What the task requires
Since the copy must hold text only, transcribe the data below exactly and omit the images.

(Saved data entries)
----
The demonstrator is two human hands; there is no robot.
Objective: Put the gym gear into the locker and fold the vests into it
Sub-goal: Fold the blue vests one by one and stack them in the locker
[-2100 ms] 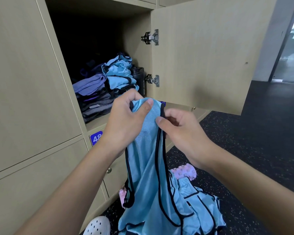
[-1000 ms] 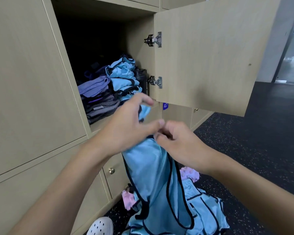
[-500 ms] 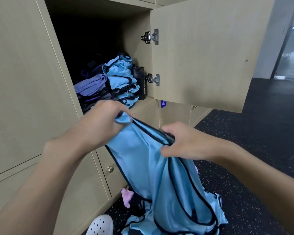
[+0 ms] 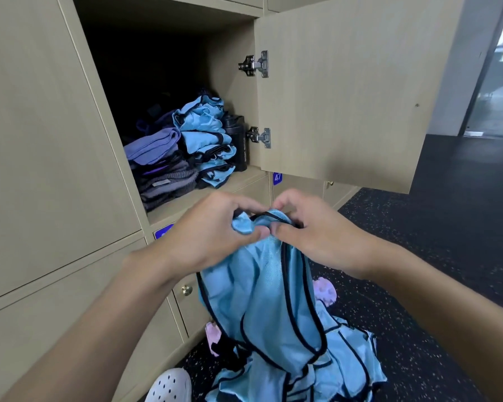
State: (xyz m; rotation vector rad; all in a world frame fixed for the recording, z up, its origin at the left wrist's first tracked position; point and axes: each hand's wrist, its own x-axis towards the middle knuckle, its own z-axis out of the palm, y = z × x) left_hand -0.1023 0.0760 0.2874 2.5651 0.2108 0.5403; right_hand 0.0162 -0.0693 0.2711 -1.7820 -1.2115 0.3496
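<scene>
A light blue vest (image 4: pixel 262 294) with black trim hangs in front of me below the open locker (image 4: pixel 169 33). My left hand (image 4: pixel 212 230) and my right hand (image 4: pixel 311 227) pinch its top edge side by side, thumbs almost touching. Inside the locker, folded blue vests (image 4: pixel 206 132) are stacked beside a pile of purple and grey clothes (image 4: pixel 160 163), with a black bottle (image 4: pixel 238 146) at the right wall. More blue vests (image 4: pixel 346 361) lie heaped on the floor under the hanging one.
The locker door (image 4: pixel 346 88) stands open to the right, above my hands. A pink foam roller (image 4: pixel 325 291) lies on the dark speckled floor (image 4: pixel 436 274), partly hidden by the vest. A white clog (image 4: pixel 169 387) shows at the bottom. Closed lockers with brass knobs (image 4: pixel 187 290) fill the left.
Half a second ago my hands held the vest's top edge spread apart. They have come together, bunching the top of the vest between them.
</scene>
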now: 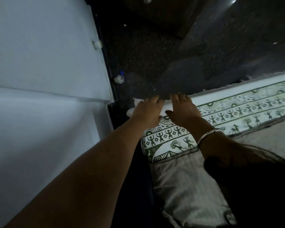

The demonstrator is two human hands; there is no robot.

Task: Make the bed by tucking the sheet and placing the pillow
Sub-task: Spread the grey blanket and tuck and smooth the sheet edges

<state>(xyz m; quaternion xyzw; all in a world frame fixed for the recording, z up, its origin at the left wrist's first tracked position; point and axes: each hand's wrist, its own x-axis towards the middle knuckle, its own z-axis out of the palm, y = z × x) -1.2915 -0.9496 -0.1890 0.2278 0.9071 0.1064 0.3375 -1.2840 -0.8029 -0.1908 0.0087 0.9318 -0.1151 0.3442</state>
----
Finished exercise
The demonstrator is two human hands; there is no robot.
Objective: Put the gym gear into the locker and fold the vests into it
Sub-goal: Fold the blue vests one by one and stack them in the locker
[-2100 ms] 
[-1000 ms] 
[-500 ms] 
[+0 ms] 
State: (xyz m; rotation vector rad; all in a world frame fixed for the recording, z up, its origin at the left wrist's first tracked position; point and axes: each hand's wrist, its own x-axis towards the middle knuckle, its own z-axis out of the palm, y = z × x) left_hand -0.1023 0.0760 0.2874 2.5651 0.2108 0.5403; right_hand 0.0162 -0.0693 0.2711 -1.7820 -1.2115 0.3496
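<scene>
A light blue vest (image 4: pixel 262 294) with black trim hangs in front of me below the open locker (image 4: pixel 169 33). My left hand (image 4: pixel 212 230) and my right hand (image 4: pixel 311 227) pinch its top edge side by side, thumbs almost touching. Inside the locker, folded blue vests (image 4: pixel 206 132) are stacked beside a pile of purple and grey clothes (image 4: pixel 160 163), with a black bottle (image 4: pixel 238 146) at the right wall. More blue vests (image 4: pixel 346 361) lie heaped on the floor under the hanging one.
The locker door (image 4: pixel 346 88) stands open to the right, above my hands. A pink foam roller (image 4: pixel 325 291) lies on the dark speckled floor (image 4: pixel 436 274), partly hidden by the vest. A white clog (image 4: pixel 169 387) shows at the bottom. Closed lockers with brass knobs (image 4: pixel 187 290) fill the left.
Half a second ago my hands held the vest's top edge spread apart. They have come together, bunching the top of the vest between them.
</scene>
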now: 

The demonstrator is two human hands; there is no robot.

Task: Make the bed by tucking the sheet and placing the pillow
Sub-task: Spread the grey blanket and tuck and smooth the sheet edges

<state>(xyz m; quaternion xyzw; all in a world frame fixed for the recording, z up, its origin at the left wrist's first tracked position; point and axes: each hand's wrist, its own x-axis towards the middle knuckle, its own z-axis out of the palm, y = z × x) -1.2915 -0.9496 -0.1890 0.2278 0.9071 0.1064 0.3375 -1.2840 -0.8029 -0.1908 0.0087 0.9318 -0.1151 0.3442</state>

The required output has been given.